Diário de Campo: 05
de março de 2017.
A data da Pesquisa de Campo em
Cachoeira se aproxima, mas antes de fazer algumas considerações sobre a
Irmandade da Boa Morte, pensei em relatar um pouco sobre a metodologia e as
formas de abordagem do tema. Por se tratar de um objeto tão subjetivo quanto a
perspectiva da Morte em dois grupos sociais tão distintos e profundamente significativos
como o Cinzento e a Irmandade, me cerquei de algumas referências importantes.
Para o projeto sigo orientações de vários autores que se
dedicam ao trabalho com fontes de História Oral, uma vez que esta abordagem permite
construir um discurso de interpretação histórica mais completo, incorporando
novos sujeitos, ampliando as possibilidades de pesquisa para além das
tradicionais fontes escritas. Metodologicamente, se alicerça num conjunto de
referências estruturadas a partir de entrevistas que compõem o marco de
trabalho para a interpretação dos imaginários da Morte, dos seus rituais e das
questões de comportamento, visões de mundo e práticas que os contornam.
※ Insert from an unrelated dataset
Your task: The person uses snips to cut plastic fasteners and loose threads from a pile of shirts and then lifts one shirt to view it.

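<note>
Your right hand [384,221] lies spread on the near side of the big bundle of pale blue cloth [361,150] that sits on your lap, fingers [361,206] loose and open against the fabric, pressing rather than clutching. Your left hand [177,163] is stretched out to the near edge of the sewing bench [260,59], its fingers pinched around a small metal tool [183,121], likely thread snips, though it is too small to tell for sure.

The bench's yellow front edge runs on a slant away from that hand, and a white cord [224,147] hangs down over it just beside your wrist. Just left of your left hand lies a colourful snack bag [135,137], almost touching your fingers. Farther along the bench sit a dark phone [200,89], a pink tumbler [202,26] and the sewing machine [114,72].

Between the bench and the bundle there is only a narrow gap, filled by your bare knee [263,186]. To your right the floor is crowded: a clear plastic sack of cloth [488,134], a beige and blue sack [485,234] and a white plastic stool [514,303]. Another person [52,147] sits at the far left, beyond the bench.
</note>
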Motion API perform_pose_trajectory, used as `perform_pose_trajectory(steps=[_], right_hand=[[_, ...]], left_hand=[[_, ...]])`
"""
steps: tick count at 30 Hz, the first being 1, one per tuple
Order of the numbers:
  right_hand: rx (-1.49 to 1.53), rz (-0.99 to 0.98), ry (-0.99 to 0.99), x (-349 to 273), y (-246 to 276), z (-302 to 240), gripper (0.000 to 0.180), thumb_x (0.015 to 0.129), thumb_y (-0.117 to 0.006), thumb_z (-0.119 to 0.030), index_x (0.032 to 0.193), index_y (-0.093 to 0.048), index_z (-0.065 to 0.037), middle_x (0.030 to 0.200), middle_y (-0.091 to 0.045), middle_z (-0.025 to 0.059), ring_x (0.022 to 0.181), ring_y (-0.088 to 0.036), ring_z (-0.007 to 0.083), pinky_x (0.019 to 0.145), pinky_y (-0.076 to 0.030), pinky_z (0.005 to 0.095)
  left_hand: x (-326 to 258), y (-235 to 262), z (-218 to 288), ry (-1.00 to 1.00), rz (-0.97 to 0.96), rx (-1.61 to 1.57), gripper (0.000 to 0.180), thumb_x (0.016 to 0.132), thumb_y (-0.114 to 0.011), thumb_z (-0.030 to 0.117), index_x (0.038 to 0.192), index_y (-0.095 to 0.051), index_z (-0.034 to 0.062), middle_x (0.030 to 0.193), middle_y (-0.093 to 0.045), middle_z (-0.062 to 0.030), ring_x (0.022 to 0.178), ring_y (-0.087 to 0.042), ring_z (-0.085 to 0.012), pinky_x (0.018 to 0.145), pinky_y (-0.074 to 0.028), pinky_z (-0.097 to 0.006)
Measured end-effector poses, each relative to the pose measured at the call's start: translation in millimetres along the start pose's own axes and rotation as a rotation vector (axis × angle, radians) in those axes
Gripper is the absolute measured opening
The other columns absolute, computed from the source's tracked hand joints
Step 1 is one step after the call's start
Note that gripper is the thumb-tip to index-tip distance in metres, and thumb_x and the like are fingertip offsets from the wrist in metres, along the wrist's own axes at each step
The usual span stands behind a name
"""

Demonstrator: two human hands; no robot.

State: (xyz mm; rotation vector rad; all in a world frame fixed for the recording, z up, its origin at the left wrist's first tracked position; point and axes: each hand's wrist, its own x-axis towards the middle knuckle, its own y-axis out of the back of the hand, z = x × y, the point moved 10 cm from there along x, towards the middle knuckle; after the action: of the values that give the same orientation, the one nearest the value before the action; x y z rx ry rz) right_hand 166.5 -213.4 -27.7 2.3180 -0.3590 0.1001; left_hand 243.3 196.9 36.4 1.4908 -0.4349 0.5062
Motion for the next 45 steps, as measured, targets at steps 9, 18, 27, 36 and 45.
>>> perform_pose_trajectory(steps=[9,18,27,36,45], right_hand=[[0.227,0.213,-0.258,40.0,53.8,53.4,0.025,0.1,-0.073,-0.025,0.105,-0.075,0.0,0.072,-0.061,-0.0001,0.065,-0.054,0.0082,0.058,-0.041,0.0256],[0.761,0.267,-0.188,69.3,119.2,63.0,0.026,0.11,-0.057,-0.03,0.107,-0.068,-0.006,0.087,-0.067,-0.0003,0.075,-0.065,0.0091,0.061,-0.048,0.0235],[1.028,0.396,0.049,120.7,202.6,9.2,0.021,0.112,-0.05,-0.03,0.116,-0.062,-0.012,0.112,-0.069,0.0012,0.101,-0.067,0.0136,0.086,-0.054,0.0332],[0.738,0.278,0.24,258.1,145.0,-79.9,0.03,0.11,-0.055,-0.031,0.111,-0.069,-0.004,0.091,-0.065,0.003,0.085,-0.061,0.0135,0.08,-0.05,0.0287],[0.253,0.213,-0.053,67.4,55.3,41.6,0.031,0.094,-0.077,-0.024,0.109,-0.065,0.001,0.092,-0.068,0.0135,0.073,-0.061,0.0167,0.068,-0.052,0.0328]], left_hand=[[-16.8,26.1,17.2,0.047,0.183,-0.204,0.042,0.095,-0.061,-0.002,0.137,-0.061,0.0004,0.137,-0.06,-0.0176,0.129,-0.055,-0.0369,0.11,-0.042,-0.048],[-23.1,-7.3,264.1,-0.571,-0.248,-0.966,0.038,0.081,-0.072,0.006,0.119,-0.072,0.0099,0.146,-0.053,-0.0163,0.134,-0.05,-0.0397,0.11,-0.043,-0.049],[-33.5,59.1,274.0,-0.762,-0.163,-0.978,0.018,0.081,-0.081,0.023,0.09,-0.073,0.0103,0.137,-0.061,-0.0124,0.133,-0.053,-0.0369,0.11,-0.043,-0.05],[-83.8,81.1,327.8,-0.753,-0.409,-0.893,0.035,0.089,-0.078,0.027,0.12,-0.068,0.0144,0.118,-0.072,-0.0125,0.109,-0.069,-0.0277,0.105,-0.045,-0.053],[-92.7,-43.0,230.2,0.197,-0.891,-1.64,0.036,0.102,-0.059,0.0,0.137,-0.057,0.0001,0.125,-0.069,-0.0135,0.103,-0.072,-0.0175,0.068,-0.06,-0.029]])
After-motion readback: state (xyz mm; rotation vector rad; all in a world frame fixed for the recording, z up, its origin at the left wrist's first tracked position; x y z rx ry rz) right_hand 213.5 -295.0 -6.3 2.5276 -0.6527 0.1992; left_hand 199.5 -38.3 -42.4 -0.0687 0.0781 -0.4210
Segundo Philippe Joutard, o maior mérito
da história oral "é dar voz àqueles que normalmente não a têm: os
esquecidos, os excluídos ou, retomando a bela expressão de um pioneiro da
história oral, Nuno Revelli, os 'derrotados'", e principalmente ter aberta
a visão de que cada indivíduo é ator da história, que fornece outras
perspectivas interpretativas de mundo, porque “tudo o que é humano é nosso, e é
preciso fazer recuar as fronteiras" (JOUTARD, 2000, p. 33). Essa
preocupação, nos termos dessa pesquisa, é fundamental, por tratar da
perspectiva de uma comunidade quilombola, cujas tradições são, comumente, alvo
de preconceito, e para o qual, como diria, Gayatri Spivak (2010), é
necessário perguntar se, de fato, pode o subalterno falar.
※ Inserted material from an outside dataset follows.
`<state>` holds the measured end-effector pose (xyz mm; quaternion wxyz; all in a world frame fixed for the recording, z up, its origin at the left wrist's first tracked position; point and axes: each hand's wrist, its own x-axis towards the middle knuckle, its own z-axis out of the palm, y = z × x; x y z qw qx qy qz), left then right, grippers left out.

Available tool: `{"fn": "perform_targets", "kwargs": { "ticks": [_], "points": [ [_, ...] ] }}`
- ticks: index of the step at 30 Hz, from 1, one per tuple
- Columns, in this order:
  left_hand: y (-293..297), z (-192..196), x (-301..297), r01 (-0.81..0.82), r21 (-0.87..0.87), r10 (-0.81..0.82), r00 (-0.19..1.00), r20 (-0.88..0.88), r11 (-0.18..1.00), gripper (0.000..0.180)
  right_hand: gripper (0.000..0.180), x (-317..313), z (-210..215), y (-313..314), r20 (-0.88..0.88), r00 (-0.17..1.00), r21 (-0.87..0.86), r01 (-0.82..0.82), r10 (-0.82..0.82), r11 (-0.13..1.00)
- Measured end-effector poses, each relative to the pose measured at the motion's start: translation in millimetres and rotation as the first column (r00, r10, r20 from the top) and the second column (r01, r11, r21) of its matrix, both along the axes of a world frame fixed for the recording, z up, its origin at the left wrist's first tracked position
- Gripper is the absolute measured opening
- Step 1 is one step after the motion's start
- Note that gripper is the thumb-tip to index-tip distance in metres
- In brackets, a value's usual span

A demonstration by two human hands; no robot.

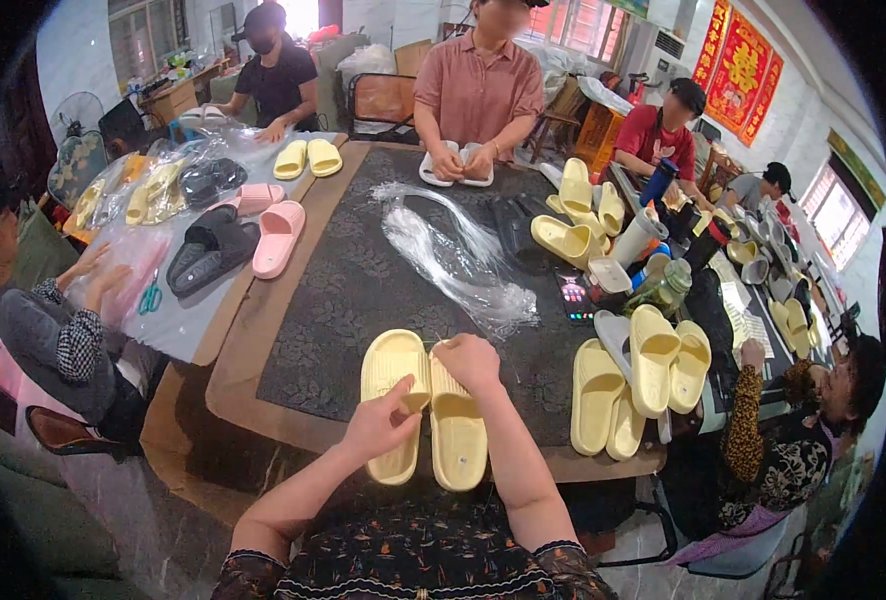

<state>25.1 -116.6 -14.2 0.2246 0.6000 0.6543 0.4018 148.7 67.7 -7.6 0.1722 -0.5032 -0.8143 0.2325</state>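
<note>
A pair of pale yellow slippers lies side by side at the near table edge, the left slipper (393, 350) and the right slipper (459, 440), toes pointing away from me. My left hand (383, 425) rests over the left slipper, thumb and fingers closed at the inner edge of its strap. At the toe end of the right slipper, my right hand (470, 362) is closed in a pinch; whatever its fingertips hold is hidden. Beyond the slippers, a loose bundle of clear plastic strands (453, 260) spreads across the dark patterned mat (328, 320).
More yellow slippers (597, 390) are stacked at my right, near a phone (575, 296) and several bottles (668, 285). Pink slippers (279, 240), a dark pair (213, 252) and scissors (150, 297) lie on the left table. Across from me, a person handles white slippers (441, 165); others sit around.
</note>
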Motion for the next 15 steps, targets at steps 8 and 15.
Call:
{"fn": "perform_targets", "kwargs": {
  "ticks": [8, 15],
  "points": [
    [-4.3, 16.9, 8.6, 0.112, -0.135, -0.103, 0.992, 0.074, 0.984, 0.063, 0.024, 12.9, 1.7, -1.9, 0.095, 0.993, -0.077, 0.08, -0.073, 0.994],
    [44.7, 53.8, -16.5, -0.002, -0.097, 0.01, 0.997, 0.081, 0.995, 0.045, 0.022, 22.3, -24.4, 1.2, -0.347, 0.937, 0.048, 0.054, -0.035, 0.997]
  ]
}}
A principal categoria abordada durante o processo – e que
permeia todo o projeto – é a memória. Como pesquisador, tomo a(s) memória(s)
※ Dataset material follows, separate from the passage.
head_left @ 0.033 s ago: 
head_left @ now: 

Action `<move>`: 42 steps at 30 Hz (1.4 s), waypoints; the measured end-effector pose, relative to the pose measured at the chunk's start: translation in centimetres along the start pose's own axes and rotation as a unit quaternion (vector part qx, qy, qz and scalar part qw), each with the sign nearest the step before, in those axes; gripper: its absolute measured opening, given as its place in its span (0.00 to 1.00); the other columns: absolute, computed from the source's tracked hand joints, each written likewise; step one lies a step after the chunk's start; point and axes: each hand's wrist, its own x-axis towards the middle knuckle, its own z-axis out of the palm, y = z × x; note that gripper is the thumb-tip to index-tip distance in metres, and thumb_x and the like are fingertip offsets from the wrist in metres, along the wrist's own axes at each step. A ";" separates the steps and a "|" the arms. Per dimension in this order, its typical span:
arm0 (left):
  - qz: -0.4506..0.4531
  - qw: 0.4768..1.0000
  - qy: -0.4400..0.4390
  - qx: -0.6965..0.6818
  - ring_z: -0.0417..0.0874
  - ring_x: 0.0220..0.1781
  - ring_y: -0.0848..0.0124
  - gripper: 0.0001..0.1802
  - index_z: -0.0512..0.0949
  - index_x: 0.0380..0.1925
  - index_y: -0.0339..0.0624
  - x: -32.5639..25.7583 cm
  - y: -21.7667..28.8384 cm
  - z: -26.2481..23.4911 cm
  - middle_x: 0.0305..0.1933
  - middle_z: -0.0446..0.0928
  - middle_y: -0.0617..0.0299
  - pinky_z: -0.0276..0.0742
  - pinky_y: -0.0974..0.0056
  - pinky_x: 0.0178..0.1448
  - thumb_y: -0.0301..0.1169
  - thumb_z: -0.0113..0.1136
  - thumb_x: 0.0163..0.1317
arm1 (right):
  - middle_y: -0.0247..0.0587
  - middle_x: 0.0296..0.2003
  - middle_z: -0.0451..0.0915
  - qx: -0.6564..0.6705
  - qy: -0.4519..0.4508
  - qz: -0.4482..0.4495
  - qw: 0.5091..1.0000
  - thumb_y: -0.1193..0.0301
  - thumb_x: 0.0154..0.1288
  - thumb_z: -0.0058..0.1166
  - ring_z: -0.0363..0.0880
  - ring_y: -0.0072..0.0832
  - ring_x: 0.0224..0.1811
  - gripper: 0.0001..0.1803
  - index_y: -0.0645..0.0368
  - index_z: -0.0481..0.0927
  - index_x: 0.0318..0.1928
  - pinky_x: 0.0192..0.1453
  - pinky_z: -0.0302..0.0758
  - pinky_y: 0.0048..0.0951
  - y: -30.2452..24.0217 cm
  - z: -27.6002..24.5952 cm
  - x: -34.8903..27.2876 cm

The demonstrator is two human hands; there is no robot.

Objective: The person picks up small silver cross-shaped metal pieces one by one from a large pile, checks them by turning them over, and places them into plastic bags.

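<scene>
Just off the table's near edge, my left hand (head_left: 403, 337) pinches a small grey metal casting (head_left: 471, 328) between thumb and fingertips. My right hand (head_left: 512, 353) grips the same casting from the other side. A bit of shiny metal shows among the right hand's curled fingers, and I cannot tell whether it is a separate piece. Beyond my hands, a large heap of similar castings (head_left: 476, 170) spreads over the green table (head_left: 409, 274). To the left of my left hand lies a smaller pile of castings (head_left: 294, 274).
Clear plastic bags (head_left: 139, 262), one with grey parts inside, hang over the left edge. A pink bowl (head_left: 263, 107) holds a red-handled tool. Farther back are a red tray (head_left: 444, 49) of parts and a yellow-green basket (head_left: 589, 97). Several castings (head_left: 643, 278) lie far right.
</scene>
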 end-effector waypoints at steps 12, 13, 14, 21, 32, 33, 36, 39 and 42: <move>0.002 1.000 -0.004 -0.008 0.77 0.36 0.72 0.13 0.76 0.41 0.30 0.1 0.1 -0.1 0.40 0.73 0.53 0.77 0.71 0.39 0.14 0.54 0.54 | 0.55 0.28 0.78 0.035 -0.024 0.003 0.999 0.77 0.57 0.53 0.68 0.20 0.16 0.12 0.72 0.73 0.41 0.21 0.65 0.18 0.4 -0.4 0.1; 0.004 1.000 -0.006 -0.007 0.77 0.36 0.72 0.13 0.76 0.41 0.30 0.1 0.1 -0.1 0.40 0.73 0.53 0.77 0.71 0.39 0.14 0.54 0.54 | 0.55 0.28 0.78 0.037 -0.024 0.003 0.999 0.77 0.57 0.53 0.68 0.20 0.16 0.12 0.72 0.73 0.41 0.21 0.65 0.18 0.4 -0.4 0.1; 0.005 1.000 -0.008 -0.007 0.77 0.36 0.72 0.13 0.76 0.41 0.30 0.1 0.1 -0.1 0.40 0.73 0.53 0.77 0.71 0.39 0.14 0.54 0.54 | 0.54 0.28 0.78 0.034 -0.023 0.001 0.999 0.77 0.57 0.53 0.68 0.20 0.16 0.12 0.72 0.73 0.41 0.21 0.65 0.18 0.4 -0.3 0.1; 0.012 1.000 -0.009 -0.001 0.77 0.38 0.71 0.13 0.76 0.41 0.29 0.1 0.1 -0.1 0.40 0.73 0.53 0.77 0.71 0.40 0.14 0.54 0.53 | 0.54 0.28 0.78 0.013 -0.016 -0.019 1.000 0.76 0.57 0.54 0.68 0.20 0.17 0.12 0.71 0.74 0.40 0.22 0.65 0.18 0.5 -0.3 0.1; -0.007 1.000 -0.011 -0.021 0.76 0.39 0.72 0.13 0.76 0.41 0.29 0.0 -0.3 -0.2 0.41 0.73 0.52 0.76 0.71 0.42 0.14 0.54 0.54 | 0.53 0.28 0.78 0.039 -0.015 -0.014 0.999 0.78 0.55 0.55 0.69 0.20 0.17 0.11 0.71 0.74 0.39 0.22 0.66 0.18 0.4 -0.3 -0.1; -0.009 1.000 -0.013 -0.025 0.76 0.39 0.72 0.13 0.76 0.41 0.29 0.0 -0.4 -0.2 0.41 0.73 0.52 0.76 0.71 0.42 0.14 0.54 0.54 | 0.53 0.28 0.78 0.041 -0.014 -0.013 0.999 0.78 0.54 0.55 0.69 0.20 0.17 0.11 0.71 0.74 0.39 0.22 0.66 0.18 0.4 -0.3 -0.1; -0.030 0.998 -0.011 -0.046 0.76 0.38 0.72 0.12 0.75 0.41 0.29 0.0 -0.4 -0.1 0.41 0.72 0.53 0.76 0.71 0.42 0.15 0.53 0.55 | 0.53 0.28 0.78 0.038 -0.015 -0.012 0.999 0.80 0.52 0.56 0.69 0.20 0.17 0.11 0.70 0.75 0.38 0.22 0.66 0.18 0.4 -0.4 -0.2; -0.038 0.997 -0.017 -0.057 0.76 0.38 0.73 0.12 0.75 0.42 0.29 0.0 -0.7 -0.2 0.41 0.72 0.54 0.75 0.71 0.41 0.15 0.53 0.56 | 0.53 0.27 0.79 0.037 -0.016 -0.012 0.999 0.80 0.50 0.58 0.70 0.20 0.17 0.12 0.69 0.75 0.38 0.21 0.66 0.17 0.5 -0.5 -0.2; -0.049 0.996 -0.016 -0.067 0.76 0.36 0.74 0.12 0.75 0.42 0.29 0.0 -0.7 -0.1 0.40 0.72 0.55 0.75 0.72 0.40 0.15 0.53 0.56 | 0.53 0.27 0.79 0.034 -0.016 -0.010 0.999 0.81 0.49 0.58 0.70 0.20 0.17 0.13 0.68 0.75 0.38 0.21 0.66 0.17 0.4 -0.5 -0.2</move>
dos entrevistados alicerçadas em duas características: a primeira, como um
processo seletivo, compreendendo que a memória
que um grupo constrói está intimamente ligada com as suas vivências e o próprio
grupo seleciona o que julga digno de comemoração/ monumentos ou não, ou lugares
de memória, conceito de Pierre Nora. E, portanto, nem tudo fica gravado,
registrado. O que se esquece ou o que se lembra é reforçado pela noção de
pertencimento afetivo ao grupo, gerando um sentimento de continuidade, fazendo
com que, coletivamente, a memória permaneça. Em segundo lugar, o entendimento
de que a memória é construção. A
memória individual tem, portanto, suportes muito presentes do seu grupo social.
Essa memória é uma constante reconstrução do passado e é composta, segundo
Pollak (1989), de acontecimentos, personagens e lugares, a interação
dessas memórias individuais e coletivas ganham destaque nesta mesma
coletividade, incorporando-se as narrativas que compõe a identidade do grupo.
Portanto, nesta etapa, cabe aos procedimentos da pesquisa, tentar
alcançar por meio de registros de aúdio e de imagens, um recorte temático sobre
a perspectiva da morte entre membros da Irmandade da Boa Morte e comunidade
quilombola do Cinzento, levando em consideração as respectivas particularidades,
bem como me respaldar em bibliografias pertinentes, e entrevistar também
pessoas que estudam os dois grupos, têm contato próximo, para que, à medida que
a pesquisa avance, seja possível aprofundar o estudo.